Howdy friends and neighbors. I ended my last written mess with a comment about explaining windmill leathers, and I did so jokingly. But, I have received more response from folks all around that want me to continue my explanation of how windmills work. One thing that keeps me here at the keyboard is the response I get from all of you out there that take the time to read this mess. Thanks.
I love to hear all your stories and how something that I wrote made you remember those past memories. I have heard and read some funny windmill stories this past week and I’m going to try to include a few of them this week. Well, I could write about another subject that goes in circles, squeaks constantly, has their heads stuck up in air, are extremely high maintenance, and really need a good whack or two from a shovel, but congress has just bored me to tears lately….

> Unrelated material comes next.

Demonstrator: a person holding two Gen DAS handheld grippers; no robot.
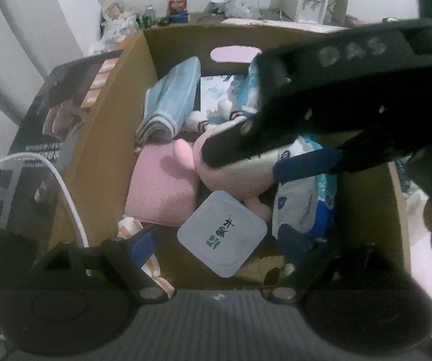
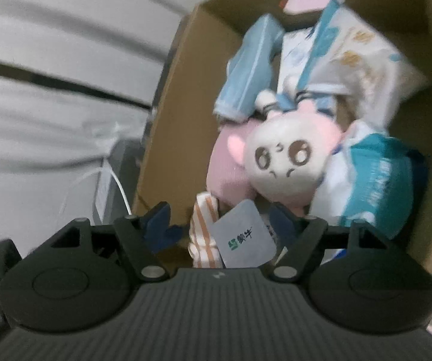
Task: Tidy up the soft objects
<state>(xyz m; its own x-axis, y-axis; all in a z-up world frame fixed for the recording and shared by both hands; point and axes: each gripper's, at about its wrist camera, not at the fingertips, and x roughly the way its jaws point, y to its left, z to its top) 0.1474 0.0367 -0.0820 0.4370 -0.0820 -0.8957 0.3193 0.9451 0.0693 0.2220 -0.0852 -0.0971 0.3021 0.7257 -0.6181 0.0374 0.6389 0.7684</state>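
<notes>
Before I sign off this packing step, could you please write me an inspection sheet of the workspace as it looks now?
Surface: brown cardboard box with a cut-out handle hole; pink surface shows beyond its right edge.
Job's things: pink and white plush toy, folded light-blue towel, folded pink cloth, orange-striped cloth, and blue-and-white tissue packs, all lying inside the box.
Clutter: grey square plastic lid with green logo, lying in the box.
Grippers: left gripper open, nothing between its fingers; right gripper open, nothing gripped.
Cables: white cable left of the box.
Surroundings: shelf with small items and a white water dispenser behind.
</notes>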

Windmill leathers: yep, there actually are little round disc like seals that are made from leather that make a windmill pump water. Leathers make a watertight seal in-between the check valve that moves up and down and the working barrel that remains stationary inside the water well. Another set of leathers seal the bottom check valve to the bottom of the working barrel. If you have ever been around someone that is headed to “pull a windmill,” chances are that they are in route to a windmill in a remote location to physically and manually pull the sucker-rod along with the top check out of the well to replace these fifty cent leathers. The ones in route usually are not in a humorous mood and you should avoid them unless you wish to volunteer your back to help pull the rod. My advice is not to walk away, but run. As one of my readers told my the other day, he loves looking at windmills, he loves listening to windmills, he just loves windmills, but he absolutely hates to work on them.

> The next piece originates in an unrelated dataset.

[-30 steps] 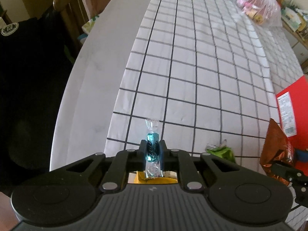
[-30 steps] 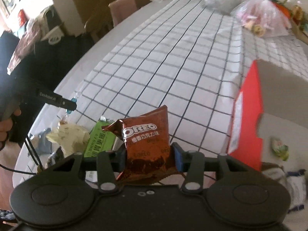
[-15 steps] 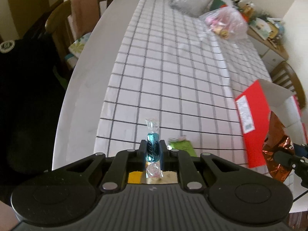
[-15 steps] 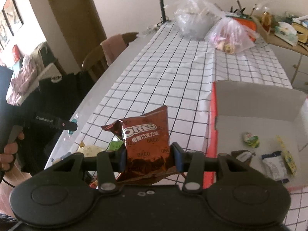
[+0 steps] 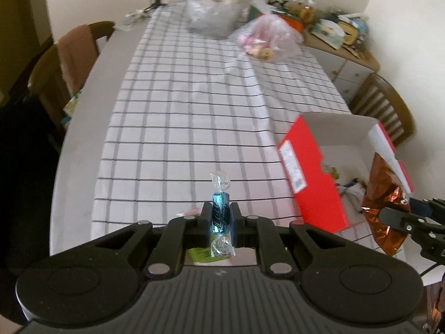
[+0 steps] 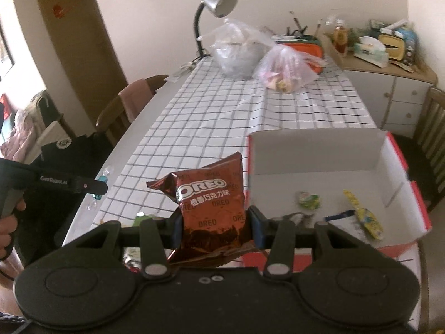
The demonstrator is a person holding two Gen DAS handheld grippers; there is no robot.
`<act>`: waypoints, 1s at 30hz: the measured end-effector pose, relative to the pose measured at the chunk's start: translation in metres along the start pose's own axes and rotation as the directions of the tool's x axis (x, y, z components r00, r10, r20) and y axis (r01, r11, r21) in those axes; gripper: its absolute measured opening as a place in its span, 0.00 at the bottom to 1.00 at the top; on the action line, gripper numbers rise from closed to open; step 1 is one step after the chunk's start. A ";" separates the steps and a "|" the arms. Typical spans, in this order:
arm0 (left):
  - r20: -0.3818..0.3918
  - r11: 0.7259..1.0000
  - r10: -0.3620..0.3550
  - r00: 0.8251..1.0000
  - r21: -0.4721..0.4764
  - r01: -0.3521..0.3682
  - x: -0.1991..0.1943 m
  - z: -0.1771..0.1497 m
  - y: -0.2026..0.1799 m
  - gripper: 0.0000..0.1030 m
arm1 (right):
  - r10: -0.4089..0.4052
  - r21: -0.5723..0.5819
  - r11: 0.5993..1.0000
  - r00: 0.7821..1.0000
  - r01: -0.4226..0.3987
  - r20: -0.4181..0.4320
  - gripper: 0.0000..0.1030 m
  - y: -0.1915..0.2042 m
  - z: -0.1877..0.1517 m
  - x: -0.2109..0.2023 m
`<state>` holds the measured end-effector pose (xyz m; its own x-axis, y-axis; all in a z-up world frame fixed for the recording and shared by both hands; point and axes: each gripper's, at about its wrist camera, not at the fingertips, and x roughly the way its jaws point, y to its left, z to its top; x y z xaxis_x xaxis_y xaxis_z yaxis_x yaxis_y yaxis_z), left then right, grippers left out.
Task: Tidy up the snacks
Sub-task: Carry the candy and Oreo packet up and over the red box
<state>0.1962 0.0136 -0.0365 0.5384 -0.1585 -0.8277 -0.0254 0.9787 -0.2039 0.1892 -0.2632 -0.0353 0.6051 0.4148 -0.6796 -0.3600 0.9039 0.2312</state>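
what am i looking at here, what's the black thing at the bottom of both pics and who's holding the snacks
No robot: a person holds a two-finger gripper in each hand, each with a camera looking along its fingers. The black shape is the gripper's own body. In the left wrist view, the left gripper is shut on a blue wrapped candy. In the right wrist view, the right gripper is shut on a brown Oreo packet. Both are above a table with a checked cloth. To the right stands an open red box already holding a few small snacks. Two plastic bags and a lamp sit at the far end.

Matte black left gripper [image 5: 221,216] with ribbed housing, 2 round discs, silver screws.
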 end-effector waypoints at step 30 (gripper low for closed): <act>-0.107 0.992 0.021 0.994 0.129 -0.007 0.107 0.045 -0.204 0.12 | -0.129 0.047 0.990 0.988 0.133 -0.081 0.45 -0.192 0.019 0.040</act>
<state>0.2969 -0.1971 -0.0596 0.4447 -0.1510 -0.8829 0.0799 0.9884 -0.1288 0.2954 -0.4180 -0.0936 0.5867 0.2850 -0.7580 -0.2428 0.9549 0.1711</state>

One of my favorite stories about a windmill, other than fixing one with a shovel, is the one about an old cowboy that had a windmill down. (Down means broke, tore-up, leathers out, or just plain not pumping water.) Anyway he thought he would climb the tower and have a look see as to what the problem could be. He had seen others do it that had less cowboying skills than he, so what could be so hard about it? As he made his way almost to the top of the twenty-foot or so tall tower he quit looking down and looked up through the fan of the non-functioning mill. It was a pretty day, a few clouds in the sky and a nice light breeze. As his eyes began to focus on the fan, it started to turn. The clouds were moving as well and the novice windmill man was convinced that the tower wasn’t going to support his weight like the buckskin gelding that he rode up on. With the fan turning just right and with the illusion of the clouds passing overhead, he was truly convinced he and the windmill were toppling over. The cowboy grit his teeth, rode it halfway to the ground and jumped off. After he came too and caught his breath, the windmill was still perpendicular to the earth but he wasn’t. Even the buckskin had a confused look on his face as the cowboy looked around to make sure no one else saw what he had done.

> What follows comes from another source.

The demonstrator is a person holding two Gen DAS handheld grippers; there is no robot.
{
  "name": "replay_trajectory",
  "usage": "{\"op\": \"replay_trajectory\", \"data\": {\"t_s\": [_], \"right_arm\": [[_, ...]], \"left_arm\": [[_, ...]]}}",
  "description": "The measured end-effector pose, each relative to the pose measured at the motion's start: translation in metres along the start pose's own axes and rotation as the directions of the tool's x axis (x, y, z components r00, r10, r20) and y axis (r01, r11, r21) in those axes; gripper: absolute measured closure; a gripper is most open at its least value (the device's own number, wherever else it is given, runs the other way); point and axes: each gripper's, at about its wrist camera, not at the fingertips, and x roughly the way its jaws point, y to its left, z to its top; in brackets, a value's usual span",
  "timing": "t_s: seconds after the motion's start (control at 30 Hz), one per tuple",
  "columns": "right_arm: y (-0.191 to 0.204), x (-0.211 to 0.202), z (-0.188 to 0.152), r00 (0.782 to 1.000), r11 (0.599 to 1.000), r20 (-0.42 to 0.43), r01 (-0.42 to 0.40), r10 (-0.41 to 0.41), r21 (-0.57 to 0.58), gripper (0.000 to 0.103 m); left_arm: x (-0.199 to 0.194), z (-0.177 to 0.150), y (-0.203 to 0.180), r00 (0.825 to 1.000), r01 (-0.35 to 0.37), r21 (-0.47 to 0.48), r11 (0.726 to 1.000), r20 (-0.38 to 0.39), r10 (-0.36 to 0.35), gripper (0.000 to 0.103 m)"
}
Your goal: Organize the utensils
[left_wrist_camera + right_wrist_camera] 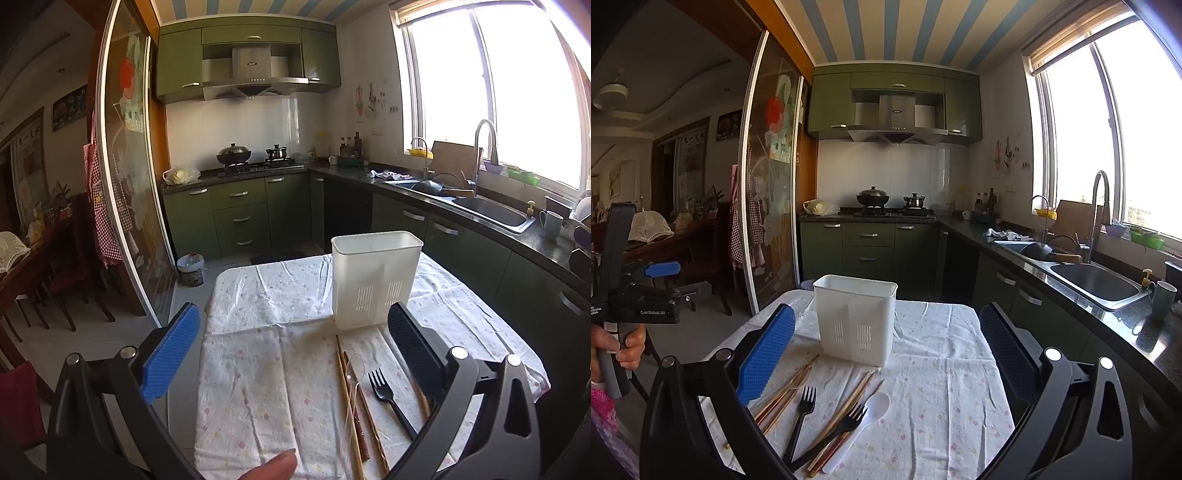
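Task not begun: my left gripper (293,354) and right gripper (886,354) hang spread and empty; forks (801,417), chopsticks (849,398) and spoon (871,410) lie before the seemingly empty white holder (855,321).

Setting: a domestic kitchen, open on the frame's left to a dining room. Evidence at upper centre: green wall cabinets (897,107) flanking a steel range hood (897,129). Below it, a gas hob (892,211) carries a lidded wok (873,196) and a small pot (914,202). Along the right edge, a dark countertop (1108,317) holds a steel sink (1093,284) with a tall arched faucet (1099,206), under a bright window (1108,140). At left, past a sliding glass door (772,184) (painted with flowers), stand a wooden dining table (668,236) and chairs
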Motion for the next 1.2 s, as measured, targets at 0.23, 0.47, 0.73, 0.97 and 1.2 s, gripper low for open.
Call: {"op": "replay_trajectory", "data": {"t_s": [0.23, 0.47, 0.73, 0.97, 1.2], "right_arm": [[0.001, 0.0, 0.0, 1.0, 1.0, -0.001, 0.004, -0.004, -0.002, 0.004], [0.0, 0.001, 0.0, 1.0, 1.0, -0.004, 0.0, 0.0, 0.0, 0.004], [0.003, 0.006, -0.003, 1.0, 1.0, -0.016, 0.011, -0.011, -0.004, 0.004], [0.0, 0.012, -0.006, 0.999, 1.0, -0.025, 0.021, -0.021, -0.001, 0.004], [-0.001, 0.016, -0.005, 0.999, 1.0, -0.042, 0.028, -0.028, -0.003, 0.004]], "left_arm": [[-0.004, -0.001, -0.003, 1.0, -0.003, 0.003, 1.0, 0.001, 0.003, 0.006], [0.002, -0.002, -0.001, 1.0, 0.003, -0.002, 1.0, -0.009, -0.003, 0.006], [0.004, -0.005, -0.002, 1.0, 0.014, -0.003, 1.0, -0.013, -0.014, 0.006], [0.006, -0.006, -0.003, 1.0, 0.012, -0.001, 1.0, -0.02, -0.012, 0.006], [0.007, -0.007, -0.004, 1.0, 0.016, 0.003, 1.0, -0.023, -0.016, 0.006]]}}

I’ll leave this week with a poem that a good friend wrote several years back and sent to me.
Windmill
If you had an old windmill,
Just outside your windowsill,
A breezy summer night,
A racket it would make,
You would toss and turn from the noise,
Keeping you awake.
Now you are older,
And thinking of that windmill,
And the steady rhythm it would keep,
Wishing you had one right outside,
Lulling you to sleep.
Burton Harmon
I’m Monte Tucker, and that is what’s under my, yyaaawwwnnnnnn, hat.